BEGIN ENTRIES SUPPLIED

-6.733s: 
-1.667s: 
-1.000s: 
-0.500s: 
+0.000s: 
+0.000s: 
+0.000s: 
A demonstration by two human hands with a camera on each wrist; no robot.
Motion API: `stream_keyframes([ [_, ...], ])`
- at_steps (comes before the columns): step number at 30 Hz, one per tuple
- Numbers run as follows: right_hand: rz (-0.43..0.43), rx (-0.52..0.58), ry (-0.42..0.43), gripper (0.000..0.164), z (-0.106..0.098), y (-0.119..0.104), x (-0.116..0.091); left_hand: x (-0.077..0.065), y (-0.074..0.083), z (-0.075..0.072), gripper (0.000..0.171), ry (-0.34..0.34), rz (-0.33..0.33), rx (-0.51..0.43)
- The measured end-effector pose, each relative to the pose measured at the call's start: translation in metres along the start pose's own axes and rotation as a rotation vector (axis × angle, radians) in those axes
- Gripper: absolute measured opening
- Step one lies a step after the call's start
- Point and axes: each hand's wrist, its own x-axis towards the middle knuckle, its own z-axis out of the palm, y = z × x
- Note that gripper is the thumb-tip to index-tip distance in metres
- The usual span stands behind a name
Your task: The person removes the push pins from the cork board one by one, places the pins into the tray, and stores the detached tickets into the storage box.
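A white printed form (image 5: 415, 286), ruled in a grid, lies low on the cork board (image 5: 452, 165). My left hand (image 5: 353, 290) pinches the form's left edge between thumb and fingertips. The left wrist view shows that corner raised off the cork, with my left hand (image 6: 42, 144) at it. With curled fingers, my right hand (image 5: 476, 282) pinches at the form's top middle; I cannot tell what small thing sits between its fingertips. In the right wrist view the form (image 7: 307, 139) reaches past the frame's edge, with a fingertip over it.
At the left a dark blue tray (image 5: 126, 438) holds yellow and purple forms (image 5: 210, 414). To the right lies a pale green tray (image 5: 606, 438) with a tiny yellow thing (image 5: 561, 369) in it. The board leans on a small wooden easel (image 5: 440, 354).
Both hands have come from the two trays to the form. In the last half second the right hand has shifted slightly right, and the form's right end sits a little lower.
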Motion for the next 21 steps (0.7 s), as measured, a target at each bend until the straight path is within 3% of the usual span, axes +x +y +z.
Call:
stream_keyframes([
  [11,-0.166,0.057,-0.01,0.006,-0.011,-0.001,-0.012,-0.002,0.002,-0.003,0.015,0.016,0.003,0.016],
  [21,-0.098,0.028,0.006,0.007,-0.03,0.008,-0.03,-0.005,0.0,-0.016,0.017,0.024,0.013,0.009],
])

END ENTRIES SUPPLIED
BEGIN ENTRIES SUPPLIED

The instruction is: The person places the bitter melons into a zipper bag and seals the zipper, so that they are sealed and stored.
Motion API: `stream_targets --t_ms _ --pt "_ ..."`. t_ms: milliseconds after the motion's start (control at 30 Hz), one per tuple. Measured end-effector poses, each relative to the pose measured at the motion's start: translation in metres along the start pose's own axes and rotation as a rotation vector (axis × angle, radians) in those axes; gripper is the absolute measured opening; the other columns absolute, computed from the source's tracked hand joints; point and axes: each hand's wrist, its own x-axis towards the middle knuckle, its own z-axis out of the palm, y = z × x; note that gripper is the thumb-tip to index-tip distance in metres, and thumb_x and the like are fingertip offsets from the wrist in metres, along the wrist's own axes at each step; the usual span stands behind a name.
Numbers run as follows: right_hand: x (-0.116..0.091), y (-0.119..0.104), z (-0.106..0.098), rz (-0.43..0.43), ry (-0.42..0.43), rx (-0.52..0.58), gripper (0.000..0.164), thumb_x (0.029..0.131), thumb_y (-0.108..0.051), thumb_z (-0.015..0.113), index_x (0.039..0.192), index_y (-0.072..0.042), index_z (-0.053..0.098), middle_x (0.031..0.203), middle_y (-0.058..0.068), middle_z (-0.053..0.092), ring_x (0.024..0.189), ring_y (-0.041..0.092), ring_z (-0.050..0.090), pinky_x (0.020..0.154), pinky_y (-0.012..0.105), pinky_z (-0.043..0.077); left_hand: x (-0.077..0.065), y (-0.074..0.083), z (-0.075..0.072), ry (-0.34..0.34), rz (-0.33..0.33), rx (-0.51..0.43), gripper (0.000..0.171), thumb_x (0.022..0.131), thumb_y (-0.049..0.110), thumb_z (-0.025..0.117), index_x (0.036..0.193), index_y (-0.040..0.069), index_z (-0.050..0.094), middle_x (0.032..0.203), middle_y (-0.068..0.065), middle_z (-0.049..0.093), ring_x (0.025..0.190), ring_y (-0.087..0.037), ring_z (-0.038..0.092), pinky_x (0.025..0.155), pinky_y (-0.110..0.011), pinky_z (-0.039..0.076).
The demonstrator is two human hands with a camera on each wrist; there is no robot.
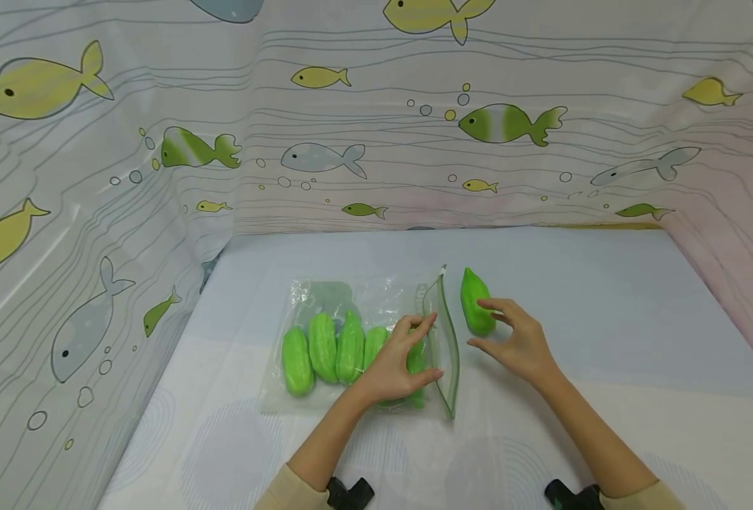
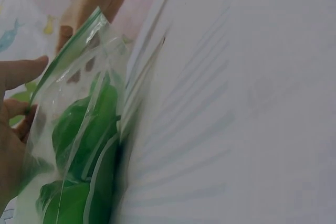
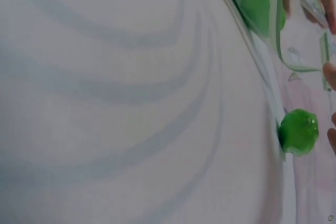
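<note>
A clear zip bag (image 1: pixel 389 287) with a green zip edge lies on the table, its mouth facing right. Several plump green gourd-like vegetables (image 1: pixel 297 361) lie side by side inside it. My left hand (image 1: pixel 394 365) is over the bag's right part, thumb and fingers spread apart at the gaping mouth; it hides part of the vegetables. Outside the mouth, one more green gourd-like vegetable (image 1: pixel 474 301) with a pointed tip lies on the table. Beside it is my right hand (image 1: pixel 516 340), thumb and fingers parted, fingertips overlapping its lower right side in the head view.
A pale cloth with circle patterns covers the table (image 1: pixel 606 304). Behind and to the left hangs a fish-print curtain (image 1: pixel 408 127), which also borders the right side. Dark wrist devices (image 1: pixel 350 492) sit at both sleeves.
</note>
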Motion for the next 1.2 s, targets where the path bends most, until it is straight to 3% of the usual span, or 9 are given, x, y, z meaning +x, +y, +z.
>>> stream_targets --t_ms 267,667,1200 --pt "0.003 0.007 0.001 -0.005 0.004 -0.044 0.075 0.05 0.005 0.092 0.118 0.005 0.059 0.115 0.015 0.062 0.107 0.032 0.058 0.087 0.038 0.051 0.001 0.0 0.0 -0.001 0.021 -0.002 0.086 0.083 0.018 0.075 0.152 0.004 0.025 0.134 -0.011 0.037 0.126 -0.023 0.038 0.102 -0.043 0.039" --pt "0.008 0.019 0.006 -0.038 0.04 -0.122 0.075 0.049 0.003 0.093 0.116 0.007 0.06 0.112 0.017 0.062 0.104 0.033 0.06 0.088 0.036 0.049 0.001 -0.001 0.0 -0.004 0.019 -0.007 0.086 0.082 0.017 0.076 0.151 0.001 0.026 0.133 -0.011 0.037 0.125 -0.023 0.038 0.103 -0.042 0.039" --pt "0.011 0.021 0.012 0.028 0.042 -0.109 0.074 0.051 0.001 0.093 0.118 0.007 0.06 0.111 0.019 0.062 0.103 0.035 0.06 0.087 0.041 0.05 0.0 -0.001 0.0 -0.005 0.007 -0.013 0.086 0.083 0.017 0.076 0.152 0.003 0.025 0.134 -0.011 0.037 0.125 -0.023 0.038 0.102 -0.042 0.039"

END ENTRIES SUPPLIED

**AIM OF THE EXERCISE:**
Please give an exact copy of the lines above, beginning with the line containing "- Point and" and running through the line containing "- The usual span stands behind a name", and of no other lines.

**TASK RESULT:**
- Point and axes: each hand's wrist, its own x-axis towards the middle knuckle, its own z-axis out of the palm, y = z × x
- Note that gripper is the thumb-tip to index-tip distance in metres
- The usual span stands behind a name

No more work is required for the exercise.